Q: Can I scrape every server?
A: Use a high maxServers value only after a small validation run. The source directories are large and changing, so full crawls can take a few hours and may cost materially more than a focused search or source run.
Q: Why are some fields null? A: Not all directories provide the same data. For example, Glama provides structured FAQ data, mcp.so provides innovation flags, PulseMCP provides related servers, and MCP App Store provides ChatGPT/Claude surface metadata. See the "Data availability by source" table above.

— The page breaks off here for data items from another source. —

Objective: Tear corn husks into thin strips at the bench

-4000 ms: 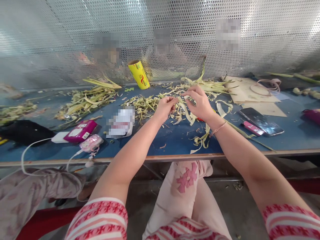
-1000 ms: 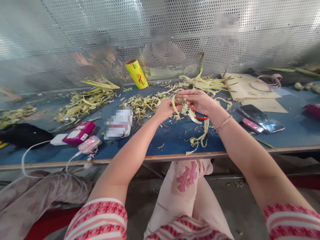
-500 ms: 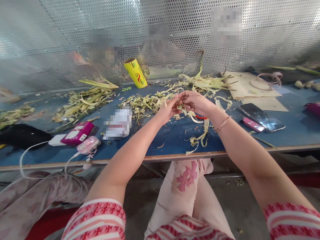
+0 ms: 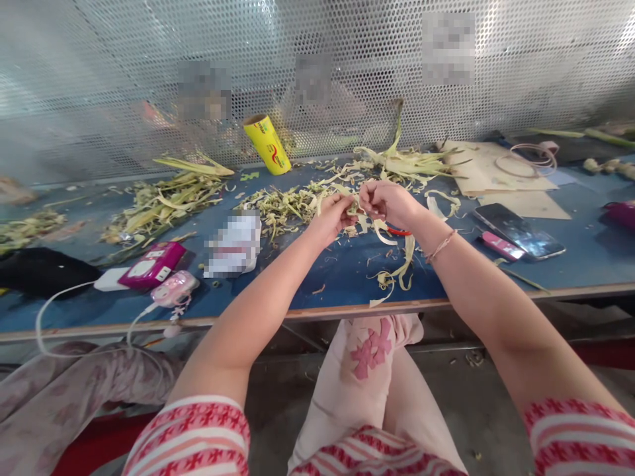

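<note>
Above the blue table, my left hand (image 4: 333, 217) pinches a pale green dried leaf strip (image 4: 354, 208), bent into a small loop or knot at the fingertips. Close on its right is my right hand (image 4: 387, 202), fingers curled and closed; whatever they pinch is hidden. Behind both hands spreads a heap of small curled, knotted leaf pieces (image 4: 285, 205). Long loose strips (image 4: 407, 261) trail over the table below my right hand, near a red thing (image 4: 398, 232) partly hidden by the wrist.
A leaf bundle (image 4: 397, 160) lies behind. A yellow tube (image 4: 268, 145) leans by the perforated metal screen (image 4: 357, 39). To the right are a phone (image 4: 520, 230), a pink stick (image 4: 502, 246) and cardboard (image 4: 479, 172); to the left, a purple pack (image 4: 153, 264) and more leaves (image 4: 163, 205).
My hands have drawn slightly apart; before, their fingertips met over the strip. The small loop at my left fingertips now shows more plainly.
</note>
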Tool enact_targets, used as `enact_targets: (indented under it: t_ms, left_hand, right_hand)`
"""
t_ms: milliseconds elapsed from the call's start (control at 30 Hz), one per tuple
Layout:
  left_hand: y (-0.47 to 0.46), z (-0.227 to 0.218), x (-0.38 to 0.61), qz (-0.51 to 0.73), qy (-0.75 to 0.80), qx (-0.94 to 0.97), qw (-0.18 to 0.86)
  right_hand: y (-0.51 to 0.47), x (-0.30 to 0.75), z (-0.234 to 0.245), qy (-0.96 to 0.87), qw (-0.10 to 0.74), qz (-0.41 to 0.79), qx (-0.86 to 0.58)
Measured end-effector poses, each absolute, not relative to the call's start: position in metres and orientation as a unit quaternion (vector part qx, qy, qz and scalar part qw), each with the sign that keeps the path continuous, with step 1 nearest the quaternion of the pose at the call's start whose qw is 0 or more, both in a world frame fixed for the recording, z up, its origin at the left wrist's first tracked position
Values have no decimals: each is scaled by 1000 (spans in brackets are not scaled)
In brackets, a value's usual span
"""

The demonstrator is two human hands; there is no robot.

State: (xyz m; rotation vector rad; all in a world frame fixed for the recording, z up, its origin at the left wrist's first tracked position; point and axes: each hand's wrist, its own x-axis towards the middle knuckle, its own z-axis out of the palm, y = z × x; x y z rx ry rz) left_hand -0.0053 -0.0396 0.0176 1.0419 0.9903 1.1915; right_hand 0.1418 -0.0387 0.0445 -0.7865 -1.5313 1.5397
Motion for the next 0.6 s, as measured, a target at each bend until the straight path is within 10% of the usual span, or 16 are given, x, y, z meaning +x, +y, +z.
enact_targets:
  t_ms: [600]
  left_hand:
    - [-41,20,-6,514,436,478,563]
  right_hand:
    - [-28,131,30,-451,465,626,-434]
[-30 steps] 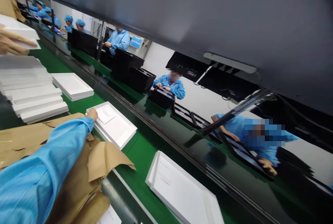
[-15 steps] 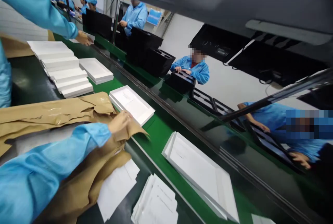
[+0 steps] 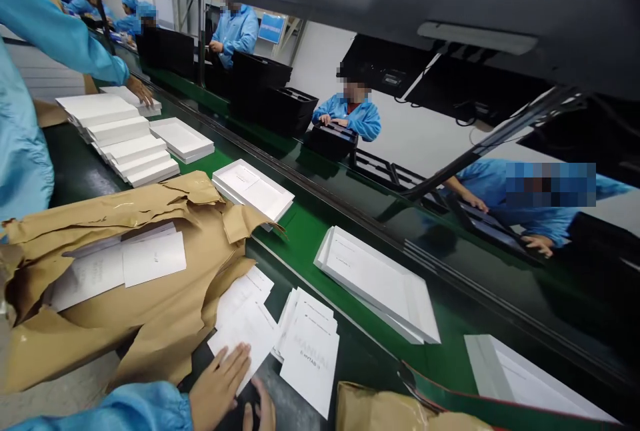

Q: How does deduplication work?
A: The Actor matches servers across directories by GitHub URL (primary) or normalized name + author (fallback). When duplicates are found, it merges data from all sources, keeping the richest value for each field. The sources array shows which directories had a listing for each server.
Q: Why does my quality score run very slowly without a GitHub token?
A: Without a GitHub personal access token, the GitHub API allows only 60 requests per hour. Each server scored needs up to 6 API calls, so the unauthenticated rate limits scoring to roughly 10 servers per hour. Add a token (Settings → Environment Variables → GITHUB_TOKEN) to raise the limit to 5,000 req/hr.
Q: What proxies does this Actor use? A: It uses Apify residential proxies with automatic fallback to datacenter proxies. This helps keep access reliable across supported sources.
Q: How accurate are the extracted tool names? A: Tool names are parsed from page structure where the source exposes them. Accuracy is high for well-structured server pages, but some servers/apps may have incomplete or missing tool data. PulseMCP does not expose tool information.
Q: What are the "sources" and "sourceUrls" fields?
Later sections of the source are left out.